Reproduce exactly the lines below, from the first one through the line containing "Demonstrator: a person", and omit any pictures.

(Data):
· · · · ·
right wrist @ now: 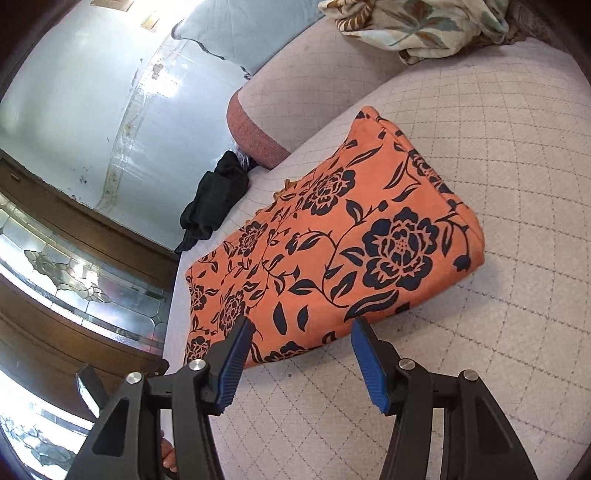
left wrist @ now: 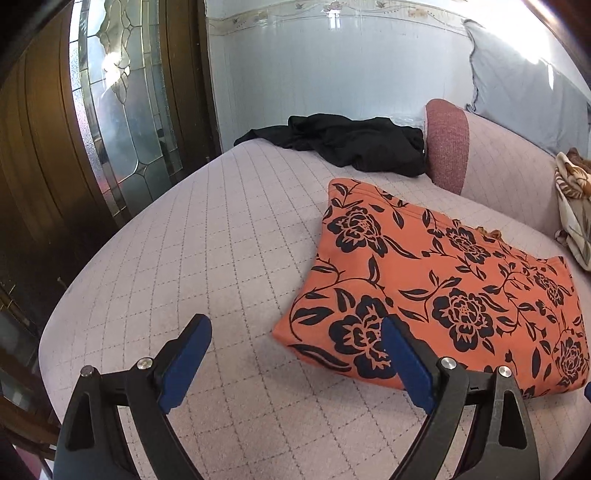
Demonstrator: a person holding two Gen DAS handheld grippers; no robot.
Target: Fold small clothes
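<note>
Two views: one along each pair of tongs, both looking down onto a bed.
Item: orange floral garment, folded into a flat oblong, printed with dark blue flowers and vines.
Location: lay on the quilted pale bed cover, near the middle of the bed, nothing on top of it.
Long axis: in the left wrist view it ran from the near right edge away toward the far centre; in the right wrist view it ran from lower left to upper right.
Near end: a rounded folded corner pointed toward the left tongs.
Left tongs: spread wide, nothing between the blue pads; right pad overlapped the garment's near corner in view, contact not discernible.
Right tongs: spread partway and empty, hanging over the garment's near edge, apparently clear of the cloth.
Other cloth: black garment crumpled at the far edge of the bed, well apart; patterned blanket bunched beside a grey pillow.
Backdrop: wooden door with leaded glass.
</note>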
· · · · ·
(Solved problem):
right wrist @ now: 
left wrist @ now: 
Demonstrator: a person holding two Gen DAS handheld grippers; no robot.

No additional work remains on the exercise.